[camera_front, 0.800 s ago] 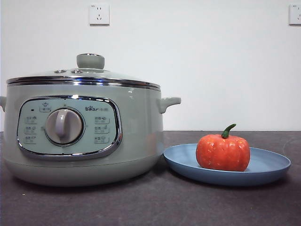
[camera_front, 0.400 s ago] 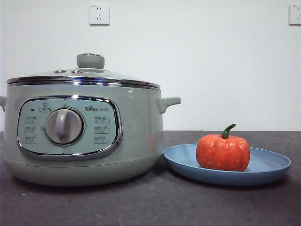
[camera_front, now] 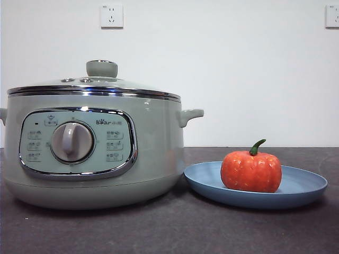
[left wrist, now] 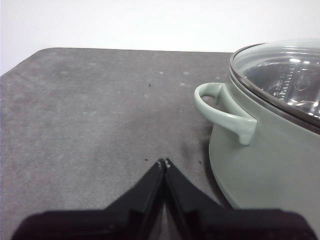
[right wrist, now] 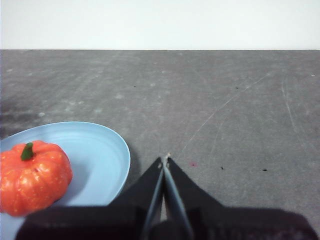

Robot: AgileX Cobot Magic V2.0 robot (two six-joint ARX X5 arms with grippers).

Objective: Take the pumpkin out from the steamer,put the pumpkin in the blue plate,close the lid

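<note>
The orange-red pumpkin with a green stem rests in the blue plate, to the right of the steamer. The glass lid with its pale-green knob sits shut on the steamer's chrome rim. My left gripper is shut and empty over bare table beside the steamer's side handle. My right gripper is shut and empty over the table beside the plate. Neither arm shows in the front view.
The dark grey tabletop runs to a white wall with two sockets. The table's rounded corner shows in the left wrist view.
</note>
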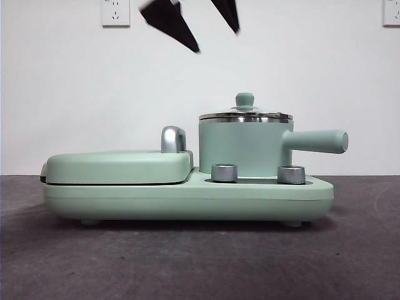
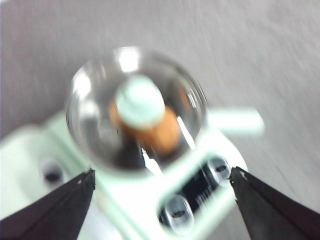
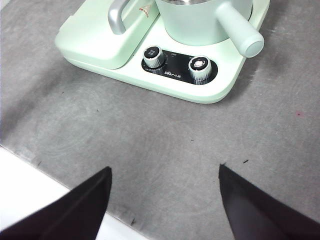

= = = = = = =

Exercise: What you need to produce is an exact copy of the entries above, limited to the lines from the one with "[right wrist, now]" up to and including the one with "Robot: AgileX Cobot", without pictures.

Response:
[right wrist, now] 

Robot: AgileX Cobot Magic V2.0 robot (two six-joint ARX X5 arms with grippers).

Nothing remains to add to the answer.